Your task
When you reach the line containing "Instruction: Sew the" in the entries below, start writing out each line exactly, and stop after the line containing "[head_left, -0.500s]".

= = = = = = =

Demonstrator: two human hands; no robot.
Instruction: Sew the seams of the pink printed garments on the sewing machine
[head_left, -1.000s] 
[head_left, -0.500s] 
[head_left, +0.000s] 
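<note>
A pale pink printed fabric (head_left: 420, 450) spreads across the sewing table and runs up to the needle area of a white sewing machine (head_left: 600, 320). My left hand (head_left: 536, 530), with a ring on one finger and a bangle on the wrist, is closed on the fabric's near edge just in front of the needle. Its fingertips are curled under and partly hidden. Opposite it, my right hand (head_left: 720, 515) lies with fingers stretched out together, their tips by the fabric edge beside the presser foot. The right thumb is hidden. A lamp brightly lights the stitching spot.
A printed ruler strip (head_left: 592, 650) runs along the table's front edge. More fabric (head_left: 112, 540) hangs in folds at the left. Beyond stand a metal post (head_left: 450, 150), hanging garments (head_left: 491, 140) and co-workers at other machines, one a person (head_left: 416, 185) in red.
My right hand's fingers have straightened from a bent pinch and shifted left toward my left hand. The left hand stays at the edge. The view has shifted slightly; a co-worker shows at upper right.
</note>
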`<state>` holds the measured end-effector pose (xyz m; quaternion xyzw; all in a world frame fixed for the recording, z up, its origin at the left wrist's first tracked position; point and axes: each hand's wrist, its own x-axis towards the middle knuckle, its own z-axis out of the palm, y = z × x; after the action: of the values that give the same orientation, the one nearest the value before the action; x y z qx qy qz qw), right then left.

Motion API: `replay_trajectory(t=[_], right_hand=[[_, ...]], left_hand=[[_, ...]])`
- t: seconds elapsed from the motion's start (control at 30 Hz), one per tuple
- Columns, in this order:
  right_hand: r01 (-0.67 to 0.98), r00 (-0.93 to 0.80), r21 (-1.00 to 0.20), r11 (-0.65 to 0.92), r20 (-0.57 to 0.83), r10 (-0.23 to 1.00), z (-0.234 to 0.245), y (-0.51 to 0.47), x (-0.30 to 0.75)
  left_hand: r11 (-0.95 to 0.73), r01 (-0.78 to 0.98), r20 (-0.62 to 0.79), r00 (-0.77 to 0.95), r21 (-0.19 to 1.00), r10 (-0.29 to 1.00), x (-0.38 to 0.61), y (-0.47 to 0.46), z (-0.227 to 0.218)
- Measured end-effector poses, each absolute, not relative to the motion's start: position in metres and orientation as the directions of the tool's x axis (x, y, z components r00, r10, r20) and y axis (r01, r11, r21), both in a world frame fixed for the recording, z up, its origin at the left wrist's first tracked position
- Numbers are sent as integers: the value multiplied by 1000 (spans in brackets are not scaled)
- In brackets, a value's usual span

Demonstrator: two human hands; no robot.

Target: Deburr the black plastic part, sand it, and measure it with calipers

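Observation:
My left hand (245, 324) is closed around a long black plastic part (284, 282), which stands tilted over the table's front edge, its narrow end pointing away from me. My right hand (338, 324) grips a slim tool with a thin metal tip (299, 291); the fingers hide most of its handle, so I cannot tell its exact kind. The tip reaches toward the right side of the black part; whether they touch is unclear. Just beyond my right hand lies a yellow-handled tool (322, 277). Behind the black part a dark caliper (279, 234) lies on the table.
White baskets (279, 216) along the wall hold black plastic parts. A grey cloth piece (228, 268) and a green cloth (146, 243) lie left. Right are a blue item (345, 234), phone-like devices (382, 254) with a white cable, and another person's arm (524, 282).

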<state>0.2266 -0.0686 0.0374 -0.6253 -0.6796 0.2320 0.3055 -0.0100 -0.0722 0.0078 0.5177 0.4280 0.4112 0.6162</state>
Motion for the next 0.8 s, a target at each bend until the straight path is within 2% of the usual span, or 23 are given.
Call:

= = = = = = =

Your response
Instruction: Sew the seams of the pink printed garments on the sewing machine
[head_left, -1.000s] 
[head_left, -0.500s] 

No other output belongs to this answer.